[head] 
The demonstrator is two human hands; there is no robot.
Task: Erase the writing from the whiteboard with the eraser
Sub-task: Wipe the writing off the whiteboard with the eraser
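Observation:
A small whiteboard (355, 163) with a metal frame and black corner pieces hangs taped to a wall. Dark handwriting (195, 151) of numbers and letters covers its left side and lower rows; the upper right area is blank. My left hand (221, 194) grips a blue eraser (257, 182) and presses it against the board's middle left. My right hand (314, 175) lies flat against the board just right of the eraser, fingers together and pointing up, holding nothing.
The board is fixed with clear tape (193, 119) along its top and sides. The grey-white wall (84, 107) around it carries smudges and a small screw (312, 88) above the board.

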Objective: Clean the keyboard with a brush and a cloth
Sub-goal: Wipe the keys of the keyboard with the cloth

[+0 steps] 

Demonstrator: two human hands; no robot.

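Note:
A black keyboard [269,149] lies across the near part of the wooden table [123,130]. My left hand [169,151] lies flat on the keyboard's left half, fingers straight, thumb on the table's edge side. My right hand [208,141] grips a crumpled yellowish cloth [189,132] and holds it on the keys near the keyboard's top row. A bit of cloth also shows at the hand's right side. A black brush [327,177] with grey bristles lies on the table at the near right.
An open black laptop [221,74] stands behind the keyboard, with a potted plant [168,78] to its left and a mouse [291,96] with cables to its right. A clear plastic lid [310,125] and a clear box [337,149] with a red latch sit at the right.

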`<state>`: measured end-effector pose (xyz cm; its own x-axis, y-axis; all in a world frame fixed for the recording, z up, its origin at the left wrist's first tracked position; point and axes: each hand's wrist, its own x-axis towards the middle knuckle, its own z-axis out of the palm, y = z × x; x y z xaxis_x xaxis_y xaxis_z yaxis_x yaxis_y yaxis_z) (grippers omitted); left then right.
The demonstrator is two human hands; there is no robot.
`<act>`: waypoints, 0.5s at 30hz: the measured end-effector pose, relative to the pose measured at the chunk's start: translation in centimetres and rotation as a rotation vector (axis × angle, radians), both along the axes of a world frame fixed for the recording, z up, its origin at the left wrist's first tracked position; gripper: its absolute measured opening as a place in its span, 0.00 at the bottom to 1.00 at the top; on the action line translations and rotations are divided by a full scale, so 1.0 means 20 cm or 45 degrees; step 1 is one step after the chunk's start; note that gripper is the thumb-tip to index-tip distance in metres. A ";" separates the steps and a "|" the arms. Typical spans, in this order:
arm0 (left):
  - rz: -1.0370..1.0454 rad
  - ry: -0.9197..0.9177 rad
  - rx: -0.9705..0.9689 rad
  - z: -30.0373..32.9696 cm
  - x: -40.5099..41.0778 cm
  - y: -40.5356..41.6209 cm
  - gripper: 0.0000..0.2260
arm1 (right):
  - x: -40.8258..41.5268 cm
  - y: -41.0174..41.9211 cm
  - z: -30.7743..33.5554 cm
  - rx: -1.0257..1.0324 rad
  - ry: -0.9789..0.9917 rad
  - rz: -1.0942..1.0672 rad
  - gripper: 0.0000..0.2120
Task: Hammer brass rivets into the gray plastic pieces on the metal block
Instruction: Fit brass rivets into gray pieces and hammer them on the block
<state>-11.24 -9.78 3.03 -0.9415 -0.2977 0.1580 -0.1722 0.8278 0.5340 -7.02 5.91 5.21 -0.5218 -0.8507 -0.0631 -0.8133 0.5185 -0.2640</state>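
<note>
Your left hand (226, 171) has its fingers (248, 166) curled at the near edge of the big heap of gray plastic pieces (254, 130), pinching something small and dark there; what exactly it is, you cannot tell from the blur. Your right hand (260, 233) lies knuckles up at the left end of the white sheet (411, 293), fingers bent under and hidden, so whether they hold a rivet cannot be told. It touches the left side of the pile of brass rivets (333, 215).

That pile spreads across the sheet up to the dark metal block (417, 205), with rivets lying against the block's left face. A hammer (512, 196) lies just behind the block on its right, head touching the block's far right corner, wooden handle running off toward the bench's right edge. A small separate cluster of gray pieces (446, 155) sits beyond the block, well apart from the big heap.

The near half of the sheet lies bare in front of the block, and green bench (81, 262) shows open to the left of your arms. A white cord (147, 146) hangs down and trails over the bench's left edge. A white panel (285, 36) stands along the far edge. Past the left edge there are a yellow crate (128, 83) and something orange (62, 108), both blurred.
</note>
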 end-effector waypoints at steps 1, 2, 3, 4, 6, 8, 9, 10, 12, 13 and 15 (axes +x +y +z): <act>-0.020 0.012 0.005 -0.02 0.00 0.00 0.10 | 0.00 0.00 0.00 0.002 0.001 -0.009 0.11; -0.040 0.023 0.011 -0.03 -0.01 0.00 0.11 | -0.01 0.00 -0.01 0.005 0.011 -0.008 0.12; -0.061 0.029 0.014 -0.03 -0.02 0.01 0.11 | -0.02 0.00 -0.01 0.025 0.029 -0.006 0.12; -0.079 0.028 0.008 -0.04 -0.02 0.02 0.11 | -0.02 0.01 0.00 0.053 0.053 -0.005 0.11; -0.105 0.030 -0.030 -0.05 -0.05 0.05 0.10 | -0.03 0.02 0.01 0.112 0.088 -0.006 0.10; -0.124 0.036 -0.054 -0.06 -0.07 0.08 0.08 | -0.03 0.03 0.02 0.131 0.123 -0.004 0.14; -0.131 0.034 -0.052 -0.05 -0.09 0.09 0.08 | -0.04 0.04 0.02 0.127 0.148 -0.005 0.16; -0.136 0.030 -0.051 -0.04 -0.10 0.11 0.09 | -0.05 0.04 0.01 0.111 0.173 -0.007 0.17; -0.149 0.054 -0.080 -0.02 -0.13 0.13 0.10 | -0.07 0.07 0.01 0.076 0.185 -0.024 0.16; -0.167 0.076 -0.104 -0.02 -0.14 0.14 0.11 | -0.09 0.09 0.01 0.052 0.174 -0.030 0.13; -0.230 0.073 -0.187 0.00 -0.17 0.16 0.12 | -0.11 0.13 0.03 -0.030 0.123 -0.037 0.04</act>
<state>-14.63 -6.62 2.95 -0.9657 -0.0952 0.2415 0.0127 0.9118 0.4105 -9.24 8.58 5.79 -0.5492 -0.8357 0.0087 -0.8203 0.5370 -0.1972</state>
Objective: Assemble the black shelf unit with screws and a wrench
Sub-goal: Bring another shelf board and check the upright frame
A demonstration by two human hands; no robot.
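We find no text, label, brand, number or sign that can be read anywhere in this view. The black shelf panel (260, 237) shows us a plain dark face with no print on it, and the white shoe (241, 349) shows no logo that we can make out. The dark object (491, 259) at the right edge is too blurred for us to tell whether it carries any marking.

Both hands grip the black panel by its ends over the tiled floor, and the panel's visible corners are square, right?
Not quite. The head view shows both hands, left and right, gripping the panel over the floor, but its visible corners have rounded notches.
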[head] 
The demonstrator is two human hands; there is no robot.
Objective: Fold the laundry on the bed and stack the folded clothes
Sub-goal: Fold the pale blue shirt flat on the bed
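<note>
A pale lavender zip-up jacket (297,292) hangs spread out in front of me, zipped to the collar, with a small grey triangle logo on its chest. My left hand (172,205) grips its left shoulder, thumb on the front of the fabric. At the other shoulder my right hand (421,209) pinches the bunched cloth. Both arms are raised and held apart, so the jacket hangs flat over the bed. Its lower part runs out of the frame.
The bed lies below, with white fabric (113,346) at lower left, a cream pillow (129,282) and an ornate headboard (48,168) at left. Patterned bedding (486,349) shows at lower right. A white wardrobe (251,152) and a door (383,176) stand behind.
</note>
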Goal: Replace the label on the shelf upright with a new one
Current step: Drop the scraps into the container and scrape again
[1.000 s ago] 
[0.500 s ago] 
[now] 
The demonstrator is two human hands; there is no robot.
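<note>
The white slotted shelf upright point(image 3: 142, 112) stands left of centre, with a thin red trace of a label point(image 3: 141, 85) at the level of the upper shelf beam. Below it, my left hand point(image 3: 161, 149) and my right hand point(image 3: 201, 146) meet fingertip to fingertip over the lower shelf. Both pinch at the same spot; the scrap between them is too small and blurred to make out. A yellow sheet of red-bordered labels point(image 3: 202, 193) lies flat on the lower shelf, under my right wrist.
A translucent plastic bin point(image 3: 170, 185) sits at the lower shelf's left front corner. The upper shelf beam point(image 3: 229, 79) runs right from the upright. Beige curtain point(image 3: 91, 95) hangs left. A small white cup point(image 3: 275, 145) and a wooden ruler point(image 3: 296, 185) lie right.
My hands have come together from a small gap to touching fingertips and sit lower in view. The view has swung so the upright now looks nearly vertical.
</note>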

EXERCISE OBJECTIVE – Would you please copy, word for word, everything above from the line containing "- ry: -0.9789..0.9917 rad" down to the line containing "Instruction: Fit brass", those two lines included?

FINISHED EXERCISE –
  - ry: -0.9789..0.9917 rad
  - rz: -1.0942..1.0672 rad
  - gripper: 0.0000..0.2120
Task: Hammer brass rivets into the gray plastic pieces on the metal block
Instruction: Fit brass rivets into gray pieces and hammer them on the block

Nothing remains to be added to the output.